Objectives Being one of the main causes of morbidity and mortality in developed countries, ischaemic heart disease's (IHD) incidence and mortality present clear differences between and within countries. Several authors already proposed possible explanations based on the demography, environmental factors, diet and level of urbanisation. This study reflects the Portuguese reality concerning IHD, by analysing the geographical distribution of hospital admissions and mortality due to this condition, in Portugal, and its association with demography, economical factors and the distribution of healthcare resources at the regional level.
Design Ecological study.
Setting Data from all Portuguese Public Hospitals were obtained using the National Registry of Hospital Admissions, between 2000 and 2007, and data on demography, economical factors and health resources distribution were obtained from the National Institute of Statistics.
Participants Aggregated statistics on hospital admissions and mortality were computed for 278 counties based on almost 200 000 admissions.
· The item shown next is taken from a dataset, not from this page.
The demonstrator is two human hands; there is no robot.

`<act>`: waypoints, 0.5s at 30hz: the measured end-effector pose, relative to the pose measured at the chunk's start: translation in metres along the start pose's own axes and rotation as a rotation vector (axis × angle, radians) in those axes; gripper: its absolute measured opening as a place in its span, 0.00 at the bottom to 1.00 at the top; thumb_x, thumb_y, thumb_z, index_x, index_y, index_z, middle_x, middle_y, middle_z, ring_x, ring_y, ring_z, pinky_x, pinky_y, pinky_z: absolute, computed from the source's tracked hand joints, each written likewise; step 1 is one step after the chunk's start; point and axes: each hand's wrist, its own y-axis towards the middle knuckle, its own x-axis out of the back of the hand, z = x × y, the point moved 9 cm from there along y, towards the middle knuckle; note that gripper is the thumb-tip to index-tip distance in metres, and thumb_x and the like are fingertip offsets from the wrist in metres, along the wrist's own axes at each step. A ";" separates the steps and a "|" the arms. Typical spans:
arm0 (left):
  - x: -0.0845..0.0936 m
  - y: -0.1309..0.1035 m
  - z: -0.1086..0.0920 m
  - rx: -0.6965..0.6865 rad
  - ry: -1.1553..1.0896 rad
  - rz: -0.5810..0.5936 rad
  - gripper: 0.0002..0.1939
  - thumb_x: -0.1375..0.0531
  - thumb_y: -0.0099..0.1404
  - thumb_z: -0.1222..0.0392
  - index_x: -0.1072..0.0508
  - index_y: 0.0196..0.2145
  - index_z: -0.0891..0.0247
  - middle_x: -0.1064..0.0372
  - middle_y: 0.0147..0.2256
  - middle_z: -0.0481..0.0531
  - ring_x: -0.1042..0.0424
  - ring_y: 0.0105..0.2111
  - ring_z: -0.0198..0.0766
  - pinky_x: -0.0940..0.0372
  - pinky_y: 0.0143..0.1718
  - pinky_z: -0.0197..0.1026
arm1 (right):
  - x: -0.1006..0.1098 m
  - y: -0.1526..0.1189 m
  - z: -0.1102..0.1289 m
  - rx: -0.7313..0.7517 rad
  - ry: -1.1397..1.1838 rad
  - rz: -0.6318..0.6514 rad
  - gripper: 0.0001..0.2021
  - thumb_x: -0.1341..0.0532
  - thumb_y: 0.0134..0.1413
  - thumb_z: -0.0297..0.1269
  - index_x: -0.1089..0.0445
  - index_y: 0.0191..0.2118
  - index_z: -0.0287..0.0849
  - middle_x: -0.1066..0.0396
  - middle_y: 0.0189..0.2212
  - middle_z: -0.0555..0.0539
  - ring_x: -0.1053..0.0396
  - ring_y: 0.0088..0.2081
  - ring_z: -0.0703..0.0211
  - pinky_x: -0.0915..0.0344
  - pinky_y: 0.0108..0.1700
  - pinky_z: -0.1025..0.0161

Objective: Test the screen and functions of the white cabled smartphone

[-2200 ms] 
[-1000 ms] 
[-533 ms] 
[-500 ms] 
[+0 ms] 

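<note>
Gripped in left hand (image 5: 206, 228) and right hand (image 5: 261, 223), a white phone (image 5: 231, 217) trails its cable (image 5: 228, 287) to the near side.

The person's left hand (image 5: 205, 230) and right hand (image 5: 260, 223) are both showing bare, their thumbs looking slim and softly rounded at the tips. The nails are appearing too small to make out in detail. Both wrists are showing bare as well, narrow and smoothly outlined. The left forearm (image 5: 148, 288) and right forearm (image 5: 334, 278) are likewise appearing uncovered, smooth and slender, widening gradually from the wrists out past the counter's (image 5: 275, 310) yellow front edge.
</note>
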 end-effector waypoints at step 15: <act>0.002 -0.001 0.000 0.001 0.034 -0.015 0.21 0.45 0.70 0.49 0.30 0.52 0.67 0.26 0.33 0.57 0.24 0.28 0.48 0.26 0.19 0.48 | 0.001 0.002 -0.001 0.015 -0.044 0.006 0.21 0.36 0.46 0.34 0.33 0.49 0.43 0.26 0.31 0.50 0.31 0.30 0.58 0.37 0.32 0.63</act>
Primary and secondary outcome measures Mortality rate; hospital admissions rate.
Results The geographical distribution of non-adjusted mortality and hospital admission showed an inner/coastal pattern but no North/South gradient was clear. Counties with higher economical development had significantly higher mortality and admission rates. However, healthcare resources distribution was not significantly associated with IHD hospital admission and mortality. When adjusted for age, gender, economic development and health resources distribution, there was still unexplained geographical variation both in hospital admissions and mortality rates.
Conclusion A pattern in the geographic distribution of incidence and mortality of IHD was clear even after the adjustment for age and gender. Economical variables were the ones presenting the strongest association. These types of analysis may be very helpful for the definition of health policies, in particular to identify priority regions for disease prevention and guidelines for healthcare resources distribution.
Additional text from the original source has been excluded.